Take the entries below and give them back exactly. Leave out nothing.
#### DATASET EXTRACT ####
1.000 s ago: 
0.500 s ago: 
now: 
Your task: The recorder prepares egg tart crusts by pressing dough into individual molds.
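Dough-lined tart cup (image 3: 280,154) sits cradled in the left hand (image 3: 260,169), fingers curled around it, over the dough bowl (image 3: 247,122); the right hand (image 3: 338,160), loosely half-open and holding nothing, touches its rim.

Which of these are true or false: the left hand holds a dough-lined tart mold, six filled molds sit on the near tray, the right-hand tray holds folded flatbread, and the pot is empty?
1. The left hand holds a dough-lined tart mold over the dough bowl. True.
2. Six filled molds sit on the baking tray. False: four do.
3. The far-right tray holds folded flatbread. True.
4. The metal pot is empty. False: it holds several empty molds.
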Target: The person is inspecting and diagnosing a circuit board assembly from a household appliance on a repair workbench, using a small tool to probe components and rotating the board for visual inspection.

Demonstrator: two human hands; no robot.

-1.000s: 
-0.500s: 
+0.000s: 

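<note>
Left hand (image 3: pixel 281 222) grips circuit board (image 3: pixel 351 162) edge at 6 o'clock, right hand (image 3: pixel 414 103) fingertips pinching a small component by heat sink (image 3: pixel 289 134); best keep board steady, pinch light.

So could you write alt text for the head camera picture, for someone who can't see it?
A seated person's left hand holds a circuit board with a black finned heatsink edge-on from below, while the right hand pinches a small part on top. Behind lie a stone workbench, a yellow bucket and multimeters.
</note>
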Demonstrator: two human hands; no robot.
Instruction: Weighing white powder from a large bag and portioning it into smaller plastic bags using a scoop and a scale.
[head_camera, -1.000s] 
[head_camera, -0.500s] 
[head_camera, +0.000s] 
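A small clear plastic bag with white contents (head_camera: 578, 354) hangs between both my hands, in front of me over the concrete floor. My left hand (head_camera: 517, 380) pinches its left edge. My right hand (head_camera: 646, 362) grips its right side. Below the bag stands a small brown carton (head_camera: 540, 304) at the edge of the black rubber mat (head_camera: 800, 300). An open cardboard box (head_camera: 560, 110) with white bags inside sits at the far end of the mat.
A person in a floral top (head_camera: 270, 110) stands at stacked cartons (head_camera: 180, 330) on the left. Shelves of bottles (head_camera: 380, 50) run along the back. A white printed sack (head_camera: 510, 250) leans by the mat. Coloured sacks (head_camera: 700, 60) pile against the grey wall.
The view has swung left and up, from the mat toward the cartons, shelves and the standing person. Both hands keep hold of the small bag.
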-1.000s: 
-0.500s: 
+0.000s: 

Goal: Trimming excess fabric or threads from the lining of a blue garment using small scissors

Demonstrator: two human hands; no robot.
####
- _ANSWER BOX_
1.000 s ago: 
0.500 s ago: 
now: 
Your task: The recorder prepares egg tart crusts by pressing dough into individual molds.
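Dough-lined tart cup (image 3: 280,154) sits cradled in the left hand (image 3: 260,169), fingers curled around it, over the dough bowl (image 3: 247,122); the right hand (image 3: 338,160), loosely half-open and holding nothing, touches its rim.

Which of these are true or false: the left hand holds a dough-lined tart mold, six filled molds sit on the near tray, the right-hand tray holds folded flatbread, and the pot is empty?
1. The left hand holds a dough-lined tart mold over the dough bowl. True.
2. Six filled molds sit on the baking tray. False: four do.
3. The far-right tray holds folded flatbread. True.
4. The metal pot is empty. False: it holds several empty molds.
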Target: The person is inspecting and diagnosing a circuit board assembly from a household appliance on a repair workbench, using a small tool to probe components and rotating the board for visual inspection.

Demonstrator: two human hands; no robot.

-1.000s: 
-0.500s: 
+0.000s: 

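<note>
Left hand (image 3: pixel 281 222) grips circuit board (image 3: pixel 351 162) edge at 6 o'clock, right hand (image 3: pixel 414 103) fingertips pinching a small component by heat sink (image 3: pixel 289 134); best keep board steady, pinch light.

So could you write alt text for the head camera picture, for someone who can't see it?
A seated person's left hand holds a circuit board with a black finned heatsink edge-on from below, while the right hand pinches a small part on top. Behind lie a stone workbench, a yellow bucket and multimeters.
</note>
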Demonstrator: two human hands; no robot.
Instruction: Weighing white powder from a large bag and portioning it into smaller plastic bags using a scoop and a scale.
[head_camera, -1.000s] 
[head_camera, -0.500s] 
[head_camera, +0.000s] 
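A small clear plastic bag with white contents (head_camera: 578, 354) hangs between both my hands, in front of me over the concrete floor. My left hand (head_camera: 517, 380) pinches its left edge. My right hand (head_camera: 646, 362) grips its right side. Below the bag stands a small brown carton (head_camera: 540, 304) at the edge of the black rubber mat (head_camera: 800, 300). An open cardboard box (head_camera: 560, 110) with white bags inside sits at the far end of the mat.
A person in a floral top (head_camera: 270, 110) stands at stacked cartons (head_camera: 180, 330) on the left. Shelves of bottles (head_camera: 380, 50) run along the back. A white printed sack (head_camera: 510, 250) leans by the mat. Coloured sacks (head_camera: 700, 60) pile against the grey wall.
The view has swung left and up, from the mat toward the cartons, shelves and the standing person. Both hands keep hold of the small bag.
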-1.000s: 
-0.500s: 
+0.000s: 

Goal: Trimming excess fabric or threads from the lining of a blue garment using small scissors

Demonstrator: two human hands; no robot.

This output is finished.